(RECORDED DATA)
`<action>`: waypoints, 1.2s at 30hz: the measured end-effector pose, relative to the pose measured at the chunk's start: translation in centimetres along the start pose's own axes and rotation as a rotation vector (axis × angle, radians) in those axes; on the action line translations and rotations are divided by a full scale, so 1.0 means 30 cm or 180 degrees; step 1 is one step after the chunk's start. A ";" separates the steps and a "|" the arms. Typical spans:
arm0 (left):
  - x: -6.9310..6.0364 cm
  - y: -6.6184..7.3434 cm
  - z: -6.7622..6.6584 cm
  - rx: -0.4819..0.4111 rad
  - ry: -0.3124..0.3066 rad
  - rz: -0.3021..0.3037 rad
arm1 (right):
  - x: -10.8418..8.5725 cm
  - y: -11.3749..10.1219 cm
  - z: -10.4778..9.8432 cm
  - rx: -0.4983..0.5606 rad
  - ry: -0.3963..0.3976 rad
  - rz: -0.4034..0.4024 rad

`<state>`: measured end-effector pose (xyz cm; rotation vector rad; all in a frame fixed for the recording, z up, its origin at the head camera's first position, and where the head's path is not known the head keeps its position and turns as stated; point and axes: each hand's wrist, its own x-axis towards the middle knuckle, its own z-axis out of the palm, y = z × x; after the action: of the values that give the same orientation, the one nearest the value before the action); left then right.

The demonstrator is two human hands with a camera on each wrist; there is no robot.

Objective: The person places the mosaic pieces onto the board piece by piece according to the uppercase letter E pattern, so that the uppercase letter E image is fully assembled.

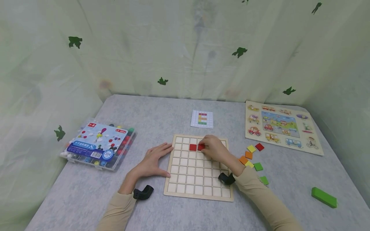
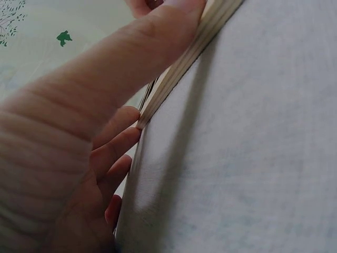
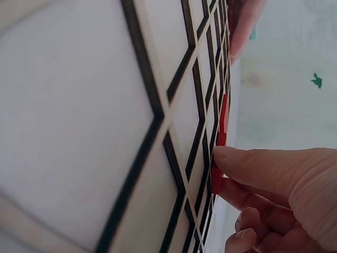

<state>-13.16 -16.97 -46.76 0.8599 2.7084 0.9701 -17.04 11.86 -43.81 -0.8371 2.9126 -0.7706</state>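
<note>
A wooden grid board (image 1: 190, 179) lies on the table in front of me. One red square tile (image 1: 193, 147) sits in a cell of its second row. Just right of that tile, my right hand (image 1: 214, 148) pinches another red tile (image 3: 216, 182) between thumb and fingers, low at the board's surface; whether it lies fully in its cell I cannot tell. My left hand (image 1: 149, 163) is spread at the board's left side, with thumb and fingertips touching its edge; in the left wrist view the thumb (image 2: 158, 37) rests against the wooden rim.
Loose red, yellow, orange and green tiles (image 1: 258, 166) lie right of the board. Behind it is a printed pattern card (image 1: 210, 120). A vehicle puzzle (image 1: 300, 142) lies far right, a green block (image 1: 323, 197) near right. At left stands a clear box of model parts (image 1: 98, 144).
</note>
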 end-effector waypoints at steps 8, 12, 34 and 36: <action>-0.001 0.003 -0.001 -0.0035 -0.0007 -0.0007 | 0.002 -0.015 -0.001 -0.0026 -0.0048 0.0001; -0.002 0.004 -0.001 -0.0032 -0.0013 -0.0015 | 0.002 -0.017 -0.001 -0.0032 -0.0050 0.0004; -0.002 0.003 -0.003 0.0004 0.0019 0.0017 | -0.119 0.121 -0.118 0.0060 0.0363 0.0556; -0.001 0.003 -0.001 0.0004 0.0025 0.0023 | -0.140 0.150 -0.137 0.0024 0.0442 0.0589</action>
<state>-13.11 -16.96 -46.69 0.8688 2.7145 0.9752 -16.26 19.14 -42.78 -0.5225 3.0483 -0.8544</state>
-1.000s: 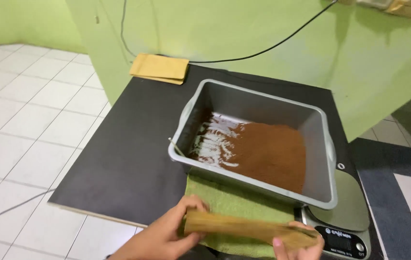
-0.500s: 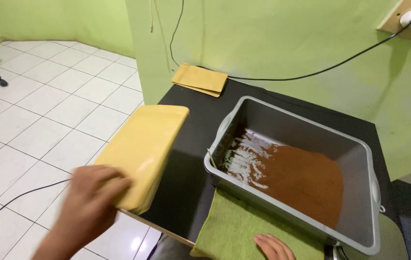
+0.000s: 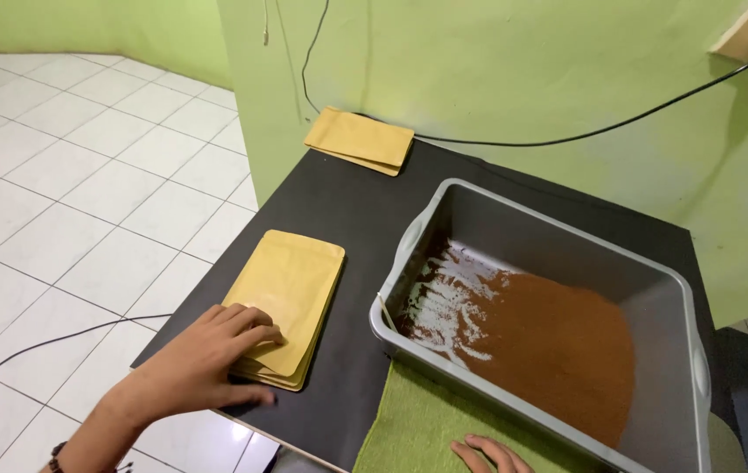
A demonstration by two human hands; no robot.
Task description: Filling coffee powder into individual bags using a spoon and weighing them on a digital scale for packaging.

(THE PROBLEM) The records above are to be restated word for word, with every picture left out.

(THE ANSWER)
`<action>`: waypoints, 1.2s at 30hz: the measured end-effector pose, relative to the pose measured at the chunk's start: translation in centimetres along the start pose's own axes and rotation as a rotation vector (axis × angle, radians) in those axes; on the action line translations and rotations are divided by a full scale, so 1.0 means 30 cm or 180 degrees; step 1 is one step after the chunk's start. A ";" separates the steps and a "|" the arms. Typical spans:
arm0 (left):
  - x: -6.9310..6.0364 cm
  - y: -6.6184..7.3434 cm
  - z: -6.7622..6.6584 cm
  - rx: -0.4819..0.4111 rad
  - ry: -0.3124..0.3066 rad
  - rz: -0.3021..0.3037 rad
arm1 (right):
  - x: -10.8418..8.5725 cm
  - y: -11.3749..10.1219 cm
  - z: -10.4778..9.8432 cm
  - rx: -0.4983..0.5606 rad
  - ry: -0.3963..0.3976 rad
  - rz: -0.4034..0.4024 rad

`<state>`: measured end-effector pose (xyz cm; rotation vector rad; all in a frame fixed for the recording, z up, its origin at the head camera's first position, and where the head's path is not known the head keeps its position and turns as stated; point and axes: each hand's wrist, its own x-axis towards the middle knuckle, its own z-axis out of the palm, y = z × x; after the action: of the values that give the same orientation, the one nearest the value before the action); left then right.

The demonstrator is two human hands with a camera on each wrist; there is no robot.

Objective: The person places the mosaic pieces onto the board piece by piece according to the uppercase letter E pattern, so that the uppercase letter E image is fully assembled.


<state>-13.16 -16.97 -46.76 0.8599 2.7084 0.9701 -17.04 11.86 -43.81 -0.8371 2.9126 -0.7706</state>
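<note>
A wooden grid board (image 1: 190, 179) lies on the table in front of me. One red square tile (image 1: 193, 147) sits in a cell of its second row. Just right of that tile, my right hand (image 1: 214, 148) pinches another red tile (image 3: 216, 182) between thumb and fingers, low at the board's surface; whether it lies fully in its cell I cannot tell. My left hand (image 1: 149, 163) is spread at the board's left side, with thumb and fingertips touching its edge; in the left wrist view the thumb (image 2: 158, 37) rests against the wooden rim.
Loose red, yellow, orange and green tiles (image 1: 258, 166) lie right of the board. Behind it is a printed pattern card (image 1: 210, 120). A vehicle puzzle (image 1: 300, 142) lies far right, a green block (image 1: 323, 197) near right. At left stands a clear box of model parts (image 1: 98, 144).
</note>
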 end-effector waypoints at steps 8, 12, 34 and 36: <action>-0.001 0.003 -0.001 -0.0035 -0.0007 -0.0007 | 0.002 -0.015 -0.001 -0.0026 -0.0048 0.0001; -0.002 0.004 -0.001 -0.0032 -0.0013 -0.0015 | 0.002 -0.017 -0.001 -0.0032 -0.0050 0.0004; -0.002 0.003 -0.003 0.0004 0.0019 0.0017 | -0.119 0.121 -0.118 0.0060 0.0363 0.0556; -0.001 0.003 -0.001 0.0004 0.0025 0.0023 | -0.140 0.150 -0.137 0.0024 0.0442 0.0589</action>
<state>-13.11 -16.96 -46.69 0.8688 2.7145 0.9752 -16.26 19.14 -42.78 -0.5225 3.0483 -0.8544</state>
-1.000s: 
-0.500s: 
+0.000s: 
A demonstration by two human hands; no robot.
Task description: Filling coffee powder into individual bags using a spoon and weighing them on a digital scale for packaging.

This exercise is now finished, and nothing remains to add.